Klimawandel, Digitalisierung und Erneuerung der Infrastruktur und natürlich die Bekämpfung der Covid-19-Pandemie, der Erhalt des in der Welt als vorbildlich angesehenen deutschen Gesundheitssystems – das alles verlangt zwingend, eine ehrliche Finanzpolitik zu betreiben. Sie wird auf Dauer ohne Steuererhöhungen für Vermögende nicht mehr auskommen, will man an der Schuldenbremse festhalten und Milliarden in die Klimapolitik und die Erneuerung der Infrastruktur stecken. Das, was die angehenden Koalitionäre dort bislang an Ideen verlauten lassen, klingt nicht überzeugend. International wird auf die deutsche Finanzpolitik mit besonderem Augenmerk geschaut.
Die heikelste, fast wichtigste Reform, die die Neuland-Koalitionäre angehen müssen, ist die Rentenreform. Der demographische Faktor spricht seit Jahren schon gegen die bisherige Rentenfinanzierung.

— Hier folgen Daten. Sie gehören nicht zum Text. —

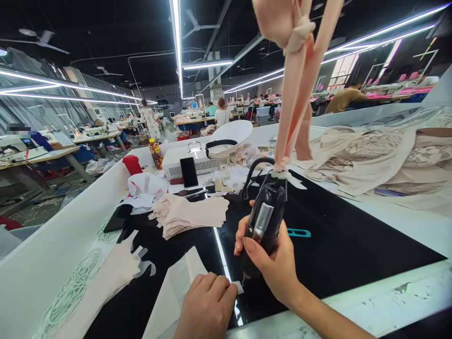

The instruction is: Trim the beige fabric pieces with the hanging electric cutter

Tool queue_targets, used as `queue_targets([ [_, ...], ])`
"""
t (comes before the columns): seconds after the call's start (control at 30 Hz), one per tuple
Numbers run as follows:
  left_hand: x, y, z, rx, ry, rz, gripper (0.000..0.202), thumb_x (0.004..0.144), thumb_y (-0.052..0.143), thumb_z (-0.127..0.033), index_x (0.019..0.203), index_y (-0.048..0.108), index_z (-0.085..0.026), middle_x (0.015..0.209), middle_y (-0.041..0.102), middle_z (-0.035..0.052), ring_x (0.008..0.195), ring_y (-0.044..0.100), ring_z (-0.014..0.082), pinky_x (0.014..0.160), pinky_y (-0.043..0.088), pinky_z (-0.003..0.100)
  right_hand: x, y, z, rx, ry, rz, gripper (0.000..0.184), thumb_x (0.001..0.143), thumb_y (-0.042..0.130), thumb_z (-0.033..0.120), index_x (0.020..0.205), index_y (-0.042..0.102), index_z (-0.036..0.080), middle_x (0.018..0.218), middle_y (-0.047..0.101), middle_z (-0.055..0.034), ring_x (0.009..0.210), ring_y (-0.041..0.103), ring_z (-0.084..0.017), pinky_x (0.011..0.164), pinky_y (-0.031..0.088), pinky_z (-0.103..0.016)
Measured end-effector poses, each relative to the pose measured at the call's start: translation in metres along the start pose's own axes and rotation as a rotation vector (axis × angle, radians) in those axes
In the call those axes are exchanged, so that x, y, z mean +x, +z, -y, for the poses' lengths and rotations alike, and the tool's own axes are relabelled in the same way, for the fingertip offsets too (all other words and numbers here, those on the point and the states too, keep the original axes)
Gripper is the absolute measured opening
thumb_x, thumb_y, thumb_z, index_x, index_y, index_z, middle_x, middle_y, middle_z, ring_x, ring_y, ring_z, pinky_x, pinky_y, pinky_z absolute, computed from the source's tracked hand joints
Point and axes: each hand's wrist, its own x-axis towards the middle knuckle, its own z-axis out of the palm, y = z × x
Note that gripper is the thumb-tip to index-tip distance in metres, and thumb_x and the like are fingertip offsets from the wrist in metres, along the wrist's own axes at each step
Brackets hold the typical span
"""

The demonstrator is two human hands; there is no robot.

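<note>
My right hand (273, 256) is wrapped round a black hand-held tool (263, 221) with a silver clip, held upright with its tip down on the black glossy table (346, 240). The tool hangs from a pink fabric strip (296, 94) tied at its top. My left hand (206, 308) has its fingers curled, pressing down a thin white fabric piece (176, 289) right beside the tool tip. A small white scrap (237, 287) lies between the hands.
A stack of beige fabric pieces (189, 214) lies ahead on the left, a black phone (189, 172) leans on a white box, a red cup (132, 165) stands at the back, teal clippers (299, 232) lie right, and lace fabric heaps (381, 160) lie far right. People work at distant benches.
</note>
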Motion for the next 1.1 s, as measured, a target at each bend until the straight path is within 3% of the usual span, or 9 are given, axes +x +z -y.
queue_targets([
  [0.2,-0.0019,-0.0003,0.0012,-0.006,0.018,0.027,0.031,0.107,0.036,-0.005,0.098,0.063,-0.019,0.08,0.068,0.0001,0.066,0.062,0.0174,0.061,0.043,0.033,0.001,0.005,-0.0036,0.029,0.002,0.009,0.025,0.09,0.079,0.026,0.098,0.055,0.028,0.078,0.066,0.0047,0.057,0.06,-0.012,0.054,0.056,-0.024],
  [0.97,0.0026,0.0007,0.001,0.036,0.083,-0.042,0.036,0.112,0.033,-0.009,0.099,0.067,-0.015,0.08,0.07,0.0001,0.064,0.062,0.0168,0.061,0.04,0.033,0.0007,0.0063,-0.0069,-0.002,-0.012,0.046,0.022,0.093,0.071,0.017,0.106,0.056,0.029,0.081,0.065,0.0054,0.058,0.06,-0.01,0.057,0.056,-0.023],
  [1.1,0.0019,0.0011,0.0011,0.03,0.099,-0.05,0.037,0.112,0.033,-0.01,0.1,0.067,-0.015,0.081,0.07,0.0001,0.065,0.062,0.0166,0.062,0.041,0.033,-0.0008,0.0038,-0.0036,0.01,-0.003,0.019,0.022,0.093,0.074,0.022,0.104,0.056,0.029,0.08,0.067,0.0046,0.057,0.06,-0.011,0.054,0.056,-0.023],
])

Um das Niveau der Rentenzahlungen zu halten, mag eine Art staatlicher Rentenfonds neben privater Vorsorge mit Aktien eine interessante Möglichkeit sein. Am Ende jedoch werden die politisch Verantwortlichen an einer Erhöhung des Renteneintrittsalters – mit Ausnahmen natürlich – auf 67 wohl nicht mehr vorbeikommen. Der flexible Rentenbeginn wird die Zukunft sein müssen. Die Neuland-Regierung benötigt viel Mut.